**Information:**
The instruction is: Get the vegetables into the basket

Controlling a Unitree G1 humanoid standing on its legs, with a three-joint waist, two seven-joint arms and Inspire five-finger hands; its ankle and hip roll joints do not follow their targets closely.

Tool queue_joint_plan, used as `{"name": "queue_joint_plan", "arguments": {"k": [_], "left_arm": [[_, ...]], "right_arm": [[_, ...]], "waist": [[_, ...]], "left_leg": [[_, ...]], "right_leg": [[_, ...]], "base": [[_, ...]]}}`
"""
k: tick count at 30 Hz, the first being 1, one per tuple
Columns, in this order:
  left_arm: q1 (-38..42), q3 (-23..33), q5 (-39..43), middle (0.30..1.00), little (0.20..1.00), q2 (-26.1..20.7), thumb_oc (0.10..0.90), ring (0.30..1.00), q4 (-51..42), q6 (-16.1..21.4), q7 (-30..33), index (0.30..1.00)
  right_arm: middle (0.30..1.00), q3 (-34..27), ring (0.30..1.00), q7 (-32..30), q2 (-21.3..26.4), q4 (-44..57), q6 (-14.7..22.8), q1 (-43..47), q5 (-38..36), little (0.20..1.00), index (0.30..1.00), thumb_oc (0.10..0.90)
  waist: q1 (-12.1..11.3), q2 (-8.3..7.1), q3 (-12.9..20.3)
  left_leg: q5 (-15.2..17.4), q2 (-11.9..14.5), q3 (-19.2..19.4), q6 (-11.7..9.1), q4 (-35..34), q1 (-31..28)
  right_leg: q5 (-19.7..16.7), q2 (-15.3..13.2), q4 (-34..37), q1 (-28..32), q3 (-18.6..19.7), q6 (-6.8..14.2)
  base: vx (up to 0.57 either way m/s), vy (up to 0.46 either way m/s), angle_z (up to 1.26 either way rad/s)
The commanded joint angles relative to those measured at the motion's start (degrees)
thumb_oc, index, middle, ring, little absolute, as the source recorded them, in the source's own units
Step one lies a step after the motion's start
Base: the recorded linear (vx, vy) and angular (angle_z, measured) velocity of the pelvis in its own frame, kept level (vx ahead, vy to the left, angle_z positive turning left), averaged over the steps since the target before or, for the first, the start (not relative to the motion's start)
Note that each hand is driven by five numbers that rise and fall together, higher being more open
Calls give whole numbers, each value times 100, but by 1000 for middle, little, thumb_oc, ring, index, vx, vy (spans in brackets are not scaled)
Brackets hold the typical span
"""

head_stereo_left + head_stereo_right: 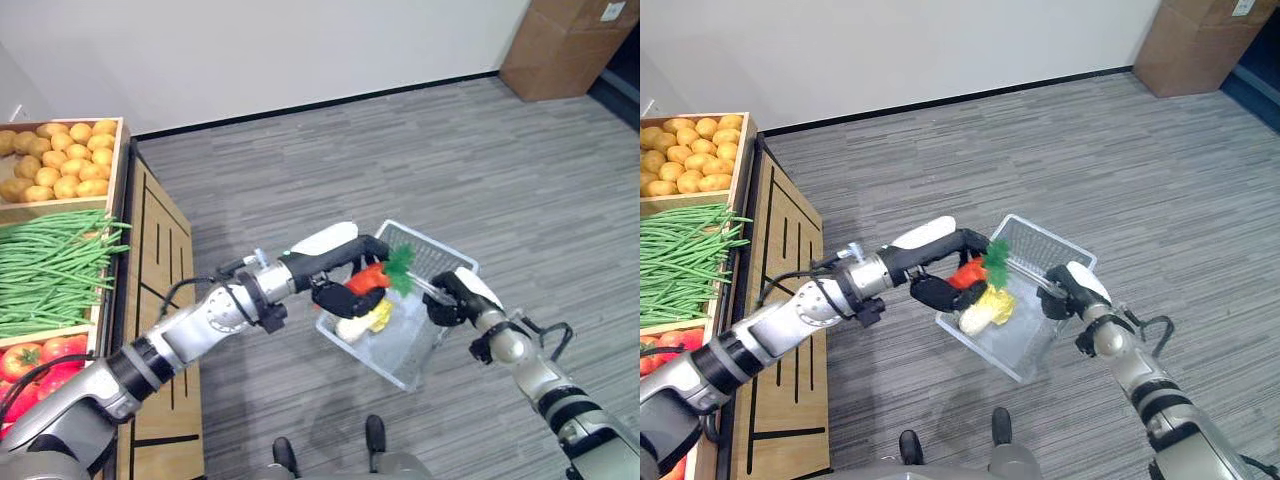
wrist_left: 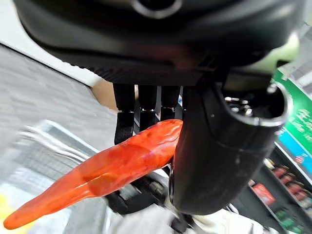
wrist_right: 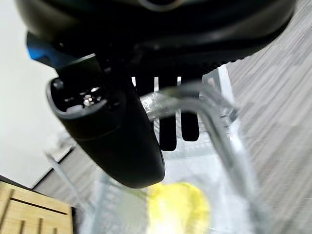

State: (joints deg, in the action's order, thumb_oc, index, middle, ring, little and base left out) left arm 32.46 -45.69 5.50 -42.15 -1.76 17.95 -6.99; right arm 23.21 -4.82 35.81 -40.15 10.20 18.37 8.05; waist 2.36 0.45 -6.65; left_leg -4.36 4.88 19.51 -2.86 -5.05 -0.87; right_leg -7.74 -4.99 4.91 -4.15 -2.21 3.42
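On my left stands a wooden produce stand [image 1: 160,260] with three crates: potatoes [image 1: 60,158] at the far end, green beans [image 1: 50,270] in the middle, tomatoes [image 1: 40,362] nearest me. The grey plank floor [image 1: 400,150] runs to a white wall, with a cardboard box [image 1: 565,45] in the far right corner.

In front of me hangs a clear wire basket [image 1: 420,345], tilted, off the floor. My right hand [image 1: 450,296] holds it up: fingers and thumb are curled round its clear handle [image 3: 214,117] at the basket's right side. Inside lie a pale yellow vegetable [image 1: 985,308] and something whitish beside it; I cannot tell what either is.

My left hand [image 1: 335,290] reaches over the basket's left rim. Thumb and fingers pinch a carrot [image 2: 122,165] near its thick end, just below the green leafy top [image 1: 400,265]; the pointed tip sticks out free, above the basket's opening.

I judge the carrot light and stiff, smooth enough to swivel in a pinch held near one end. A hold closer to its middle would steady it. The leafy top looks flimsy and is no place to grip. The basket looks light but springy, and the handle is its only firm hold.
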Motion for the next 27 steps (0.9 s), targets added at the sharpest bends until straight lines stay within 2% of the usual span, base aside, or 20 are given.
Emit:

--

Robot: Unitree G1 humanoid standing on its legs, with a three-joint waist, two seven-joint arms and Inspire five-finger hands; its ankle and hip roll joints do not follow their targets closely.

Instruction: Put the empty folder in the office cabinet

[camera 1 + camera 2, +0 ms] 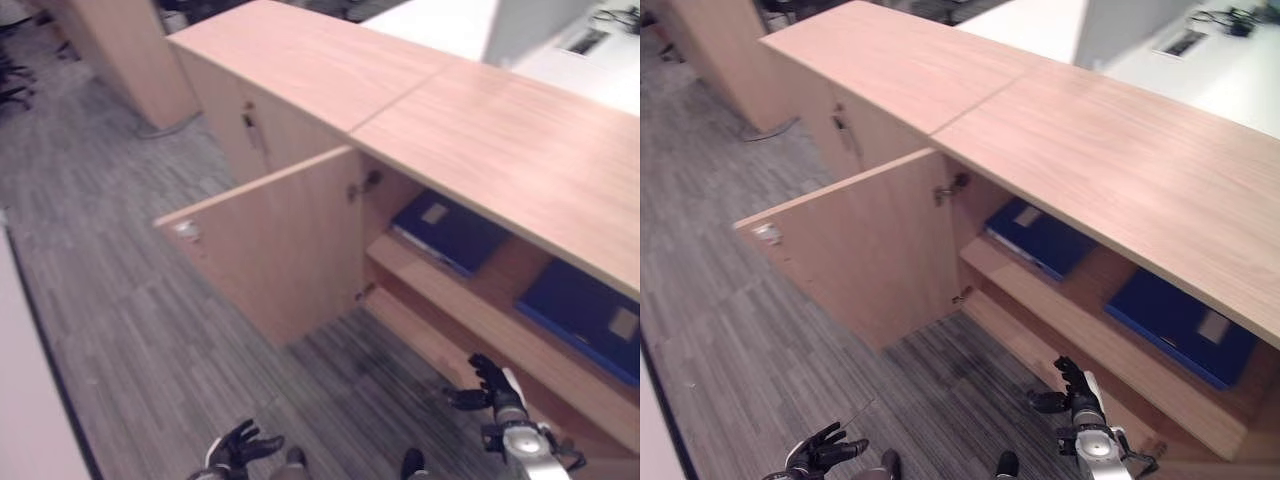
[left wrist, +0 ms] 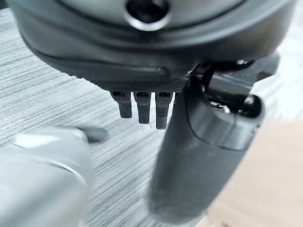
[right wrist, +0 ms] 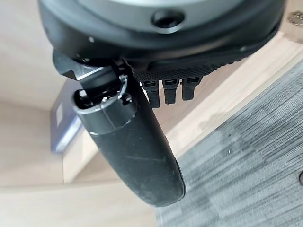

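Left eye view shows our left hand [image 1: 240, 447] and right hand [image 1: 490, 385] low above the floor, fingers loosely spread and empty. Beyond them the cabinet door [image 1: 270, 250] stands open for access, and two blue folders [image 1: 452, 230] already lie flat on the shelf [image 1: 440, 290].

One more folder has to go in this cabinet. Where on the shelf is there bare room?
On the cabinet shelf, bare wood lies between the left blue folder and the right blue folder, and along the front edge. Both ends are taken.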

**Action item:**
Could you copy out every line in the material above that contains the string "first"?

**Your response:**
k: tick count at 30 Hz, the first being 1, one per tuple
Base: the recorded linear (vx, vy) and angular (angle_z, measured) velocity of the pelvis in its own frame, kept level (vx ahead, vy to the left, angle_z positive turning left), averaged over the steps since the target before or, for the first, the start (not relative to the motion's start)

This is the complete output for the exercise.